According to budget documents obtained by the Washington Post, the White House is mulling more than $6 billion in cuts to the Department of Housing and Urban Development. This would help pay for Trump’s promised increase of $54 billion for the Department of Defense. These cuts, which amount to 14 percent of HUD’s budget, would fall hardest on public housing residents as well as recipients of housing vouchers. They would slash $1.3 billion from funds for repairing public housing units, $300 million from rental assistance payments (including vouchers for homeless veterans), and $4 billion in community planning and development grants, eliminating programs to combat urban decline and poverty.

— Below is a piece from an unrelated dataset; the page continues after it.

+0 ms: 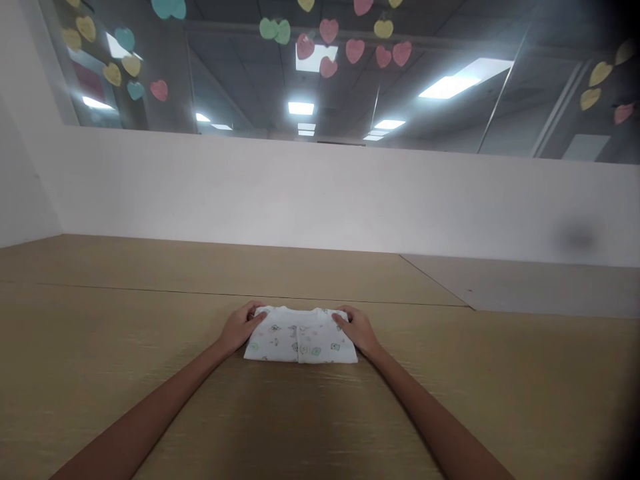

It’s difficult to overstate the harm of these cuts to HUD. Nationwide, the vacancy rate for low-cost units has fallen to single digits, and federal housing assistance has been stretched to a breaking point. “Three in four families who qualified for assistance received nothing,” wrote sociologist Matthew Desmond in his book Evicted: Poverty and Profit in the American City. Again, this is before Trump has done anything. Desmond also noted that in 2013 “between 50 and 70 percent of poor renting families spent half of their income on housing and between 25 and 50 percent spent at least 70 percent on it.” The cuts proposed by Trump would mean more housing instability and concentrated poverty, fewer opportunities for cities and localities to develop and provide affordable housing.

All of this suffering would be compounded by the rest of Trump’s agenda, from the “reverse Robin Hood” moves of the American Health Care Act to proposed cuts to food stamps and other assistance for the poor. The president’s promised aid isn’t coming. What is coming, however, is increased spending on law enforcement, new contracts with private prisons, and support for draconian policing strategies. Trump will “assist” the urban disadvantaged by criminalizing them even further.

Good luck, poor people!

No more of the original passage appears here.